El colegiado Pizarro Gómez amonesta a Joan Oriol / Imagen: LFP

Los maños acusaron la poca precisión de Javi Ros en los pases y la escasa ayuda en defensa de Fredy Hinestroza, que se preocupó más de subir al ataque que de controlar las internadas del Mallorca. Pero cuando más nervioso estaba el equipo aragonés, un centro de Lanzarote lo remató Alberto Dorca para establecer el empate en el marcador. Un error de concentración en la fijación de las marcas costaba a los insulares el empate. Pero las malas noticias en el Mallorca llegarían a pares. Al gol encajado a balón parado se sumó la lesión de Héctor Yuste, que como central estaba cumpliendo con garantías. El murciano fue sustituido por Kassim Adams a ocho minutos del descanso. 

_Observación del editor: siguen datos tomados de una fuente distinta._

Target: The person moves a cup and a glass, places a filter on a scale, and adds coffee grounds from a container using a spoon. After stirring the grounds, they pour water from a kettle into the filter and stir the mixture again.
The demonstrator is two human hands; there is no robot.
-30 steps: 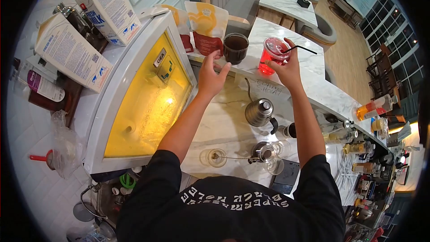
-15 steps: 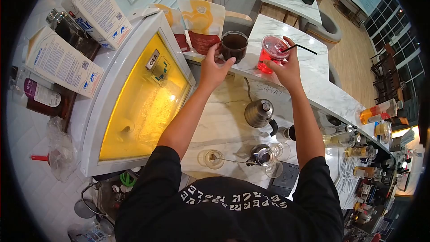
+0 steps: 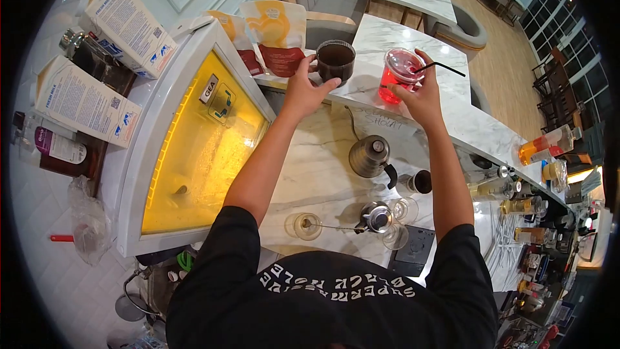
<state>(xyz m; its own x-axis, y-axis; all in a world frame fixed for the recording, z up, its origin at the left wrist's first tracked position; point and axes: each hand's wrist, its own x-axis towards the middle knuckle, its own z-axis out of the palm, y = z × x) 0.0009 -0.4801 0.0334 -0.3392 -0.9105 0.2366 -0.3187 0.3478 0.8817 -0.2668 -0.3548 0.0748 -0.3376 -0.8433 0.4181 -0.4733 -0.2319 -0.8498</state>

En la segunda mitad ambos equipos buscaron con cierta timidez la portería contraria. Gracias a una gran subida de Joan Oriol por la banda Adrián Colunga estuvo cerca de rematar un centro peligroso. Por su parte, Ortuño buscó desesperadamente el gol para silenciar a una Romareda que la tomó con el murciano cada vez que entró en contacto con el esférico. A medida que pasaban los minutos, ambos equipos rechazaron controlar el partido, decisión que beneficiaba, a priori, más a los de Vázquez que a los de Carreras, que buscaban la posesión. 

Minutos antes de llegar al minuto veinte de la segunda mitad, al colegiado Pizarro Gómez le dio un ataque de nervios y expulsó de una tacada a Lucas Aveldaño (que vio la segunda amarilla) y en el banquillo, a Miki Garro y Héctor Yuste. Al central argentino le sacó dos tarjetas amarillas en menos de dos minutos por un manotazo y por protestar, lo que hace que se le tenga que dar un toque de atención. Conociendo a Fernando Vázquez, seguro que se lo dará. Pero no quedó todo aquí. Biel Company salió lesionado del terreno de juego (sí, segunda lesión del partido) y acto siguiente el Mallorca encajó el segundo. Ángel Rodríguez anotó el segundo tanto zaragocista para desatar la histeria en el Mallorca y enfocar todas las miradas al colegiado. 

Imagino que la reprimenda semanal que el técnico gallego lanza en rueda de prensa en esta ocasión irá por el argentino. Pese a que los datos demuestran que este colegiado es de tarjeta fácil, es incomprensible que un jugador se autoexpulse de esta manera por protestar. Además, a la expulsión del argentino, que veremos cómo queda en recurso, se ha de sumar la lesión de Yuste, Truyols (3 semanas todavía), Costas y también Company. Esto significa que el próximo domingo contra Osasuna la defensa del Mallorca puede ser de encaje de bolillos. El Mallorca (y concretamente Aveldaño) tiró por la borda un punto que no era malo para el objetivo, que no es otro que la permanencia. Se pone fin a cuatro jornadas seguidas sin perder. Toca ver cómo gestiona Fernando Vázquez la situación. Pero, como dijo Mourinho, la derrota debe de ser el fin de un ciclo de victorias, no el inicio de un ciclo de derrotas.